Part 7 - Floating-point arithmetic

Posted on Apr 25, 2023
(Last updated: May 26, 2024)

In this part we’ll cover some basics for floating-point arithmetic.

Integer addition

Just some basics:

  • When performing addition
    • Overflow if:
      • Adding a positive and negative operand - no overflow.
      • Adding two positive operands - if the carry-out bit is 1.
      • Adding two negative operands - if the carry-out bit is 0.
  • When performing subtraction:
    • Overflow if:
      • Subtracting two positive or negative operands - no overflow.
      • Subtracting a positive from a negative operand - overflow if the results sign bit is 0.
      • Subtracting a negative from a positive operand - overflow if the results sign bit is 1.

Multiplication

We will not cover how to perform binary multiplication - but it’s the same principle as decimal multiplication.

However, let’s cover the multiplication instructions that we can use in MIPS.

In MIPS, we have two 32-bit registers for the product that is generated by multiplication.

$HI: 32 most significant bits.

$LO: 32 least significant bits.

With the instructions:

# 64-bits product in HI/LO
mult rs, rt
multu rs, rt

# "Move from HI/LO" to rd
mfhi rd
mflo rd

# Least significant 32-bits of product -> rd
mul rd, rs, rt

Division

We will not cover division as well - but there are methods, the “usual” way we are thought - but also restoring division - which we cover here.

Now, $HI and $LO, also store the result after division.

$HI: 32-bit remainder $LO: 32-bit quotient

div rs, rt
divu rs, rt

mfhi rd
mflo rd

One thing that we’ll need to remember is that - there is no divide-by-0 control.
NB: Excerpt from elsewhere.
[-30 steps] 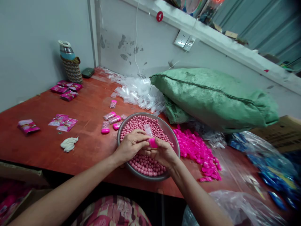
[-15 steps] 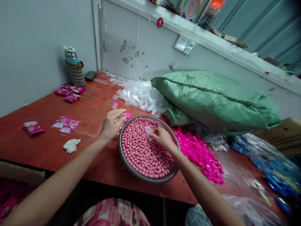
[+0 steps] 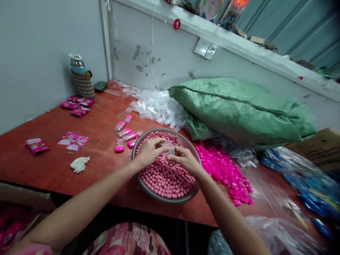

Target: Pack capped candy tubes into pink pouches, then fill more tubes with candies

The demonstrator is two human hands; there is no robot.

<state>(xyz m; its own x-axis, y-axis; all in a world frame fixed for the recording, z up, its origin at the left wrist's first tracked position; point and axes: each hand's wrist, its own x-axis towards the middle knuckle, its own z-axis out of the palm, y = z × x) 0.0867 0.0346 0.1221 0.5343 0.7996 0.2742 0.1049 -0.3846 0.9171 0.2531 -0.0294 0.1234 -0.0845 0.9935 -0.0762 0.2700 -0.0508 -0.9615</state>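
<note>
A round metal bowl [image 3: 180, 201] full of pink beads [image 3: 164, 179] stands near the table's front edge. Above the beads, my left hand [image 3: 151, 151] and my right hand [image 3: 184, 160] meet at a small clear container [image 3: 169, 148]. Fingers of both hands are closed on it, from the left and from the right. Left of the bowl lie several small bead-filled containers with pink caps [image 3: 124, 132]. To the right of the bowl is a heap of loose pink caps [image 3: 225, 170].
Clear empty containers [image 3: 154, 106] are piled behind the bowl, beside a large green sack [image 3: 239, 109]. Pink packets [image 3: 37, 145], a white cloth [image 3: 79, 164] and a bottle in a woven holder [image 3: 83, 81] are at left. Blue packages [image 3: 310, 191] lie far right.
My left hand has moved right from the capped containers to the clear container over the bowl. My right hand has lifted that container off the beads.
</note>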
This must be implemented either at hardware level, or as an exception routine.

Floating-point representation

The standard for floating-point representation is the IEEE Std 754-1985. This is also important for portability of code.

There are two representations, one for single precision (32-bit), and one for double precision (64-bit): $$ x = (-1)^S \cdot\ (1 + Fraction) \cdot\ 2^{Exponent - Bias} $$

Our sign bit, S, is always 1 bit. For the fraction part, it is 23 and 52-bits respectively for single or double precision. The exponent is 8 and 11-bits respectively.

We always have a normalized fraction, meaning we always have the format 1.frac.

We’ve covered this in good detail in the same post I linked earlier.

Floating-point in MIPS

Floating-point operations are handled by the Co-processor 1.

We also have separate floating-point registers, all of which are of 32-bit size. For double precision, we use them pairwise - meaning \$f0/$f1 will be one 64-bit floating-point number.

For floating-point load and store we use:

# Eqv to l.s, l.d, s.s, s.d
lwc1, ldc1, swc1, sdc1

For arithmetic:

add.s, sub.s, mul.s, div.s

The same goes for double precision:

add.d,.dub.d, mul.d, div.d

Compares and branches:

# condition can be eq, lt etc.
c.condition.s, c.condition.d

bc1t, bc1f

It sets a special floating-point condition bit, therefore, the branches take no operands.